Since its publication in 2013, The Day the Crayons Quit has remained a highly successful title within the picture book market. In 2015, Entertainment Weekly referred to it as the longest running title to ever appear on The New York Times Best Seller list for children's picture books, the book having held the weekly number-one spot on the list for over a year, and a total of 258 weeks on the list as of January 2019.

In 2014, Danielle Herzog of The Washington Post joyfully related the experience of reading the book to her own children. "As I read each letter to my 6 and 3-year-old children", she wrote, "they howled with laughter. They loved the argument between the orange and yellow crayon over who gets to be the color of the sun, and they cracked up when the poor white crayon is only used to make pictures of cats and snow ... But the best part came after the book was closed and put away. They rushed to their own crayon boxes, pulled out the same colors we read about, and started to color an array of pictures now gracing our refrigerator door."

Reviews of the book highlight its humor and character voices through the use of individual letters written from each crayon’s perspective. A Publishers Weekly review described the book as a “noteworthy debut,” noting that the letters express the crayons’ frustrations while aiming to persuade the reader. The review also emphasizes the memorable personalities of the crayons and the way illustrations reinforce their perspectives by showing how each crayon is used.

== Awards ==
The Day the Crayons Quit has won numerous children's book awards. In the year of its publication, 2013, the book won the Goodreads Choice Award for Best Picture Book, was named Amazon's Best Children's Book, and was named to Time magazine's list of the 100 Best Children's Books of All Time.
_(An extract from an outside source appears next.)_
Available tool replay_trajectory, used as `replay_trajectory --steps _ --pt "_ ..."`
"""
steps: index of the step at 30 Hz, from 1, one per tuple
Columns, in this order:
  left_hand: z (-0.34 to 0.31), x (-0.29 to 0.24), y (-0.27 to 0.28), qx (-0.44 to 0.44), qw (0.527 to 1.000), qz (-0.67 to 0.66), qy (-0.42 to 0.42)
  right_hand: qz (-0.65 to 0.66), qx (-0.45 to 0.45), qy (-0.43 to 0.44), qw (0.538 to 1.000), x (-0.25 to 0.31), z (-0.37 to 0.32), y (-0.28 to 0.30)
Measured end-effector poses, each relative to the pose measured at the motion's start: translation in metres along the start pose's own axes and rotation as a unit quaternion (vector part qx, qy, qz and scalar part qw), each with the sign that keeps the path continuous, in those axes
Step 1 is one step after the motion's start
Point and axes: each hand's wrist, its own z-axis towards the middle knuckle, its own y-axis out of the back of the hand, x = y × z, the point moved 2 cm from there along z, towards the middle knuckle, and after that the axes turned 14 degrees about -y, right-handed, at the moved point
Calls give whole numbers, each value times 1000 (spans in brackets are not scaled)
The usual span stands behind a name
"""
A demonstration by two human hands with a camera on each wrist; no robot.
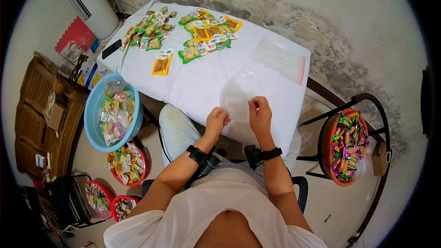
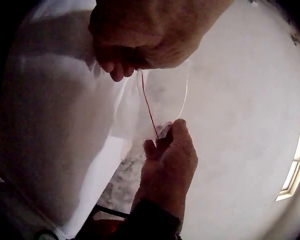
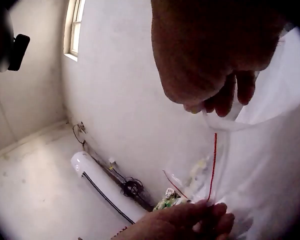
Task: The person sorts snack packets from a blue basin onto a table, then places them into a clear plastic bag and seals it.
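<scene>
A clear plastic zip bag [image 1: 240, 93] is stretched between my two hands over the near edge of the white-covered table [image 1: 193, 92]. My left hand [image 1: 217, 120] pinches one side of its mouth. The other side is pinched between thumb and fingers of my right hand [image 1: 261, 115]. In the left wrist view a red zip line [image 2: 148, 104] runs between the right hand [image 2: 166, 167] and the left hand [image 2: 150, 35], and the mouth is spread apart. Farther right on the table lie flat clear bags [image 1: 278, 59] with a red strip.
Two heaps of small snack packets [image 1: 154, 30] [image 1: 206, 34] lie at the back, with a single packet [image 1: 162, 63] nearer and a phone [image 1: 111, 49] left. A blue basin [image 1: 88, 121] of packets stands left, red baskets [image 1: 144, 167] below. Right is a basket of candies [image 1: 347, 149].
</scene>
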Motion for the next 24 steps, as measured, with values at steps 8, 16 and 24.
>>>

Later, the book won the Texas Bluebonnet Award in 2015, having received 29,931 votes from Texas children. Daywalt and Jeffers received the award in person, on April 16, 2015, at the Texas Bluebonnet Award Luncheon. The book also won the 2015 Nevada Young Readers Award, the 2016 California Young Reader Medal, and the 2016 Young Hoosier Book Award (Picture Book).

== Sequel and film adaptation ==
A sequel, The Day the Crayons Came Home, was published in 2015, continuing the story of Duncan’s crayons. The sequel follows various crayons that had been lost over time, presenting their experiences through a series of postcards that describe their situations and locations. Film rights to The Day the Crayons Quit were acquired by Universal Studios in 2014, with Matt Lopez set to write the script and Madhouse Entertainment to produce.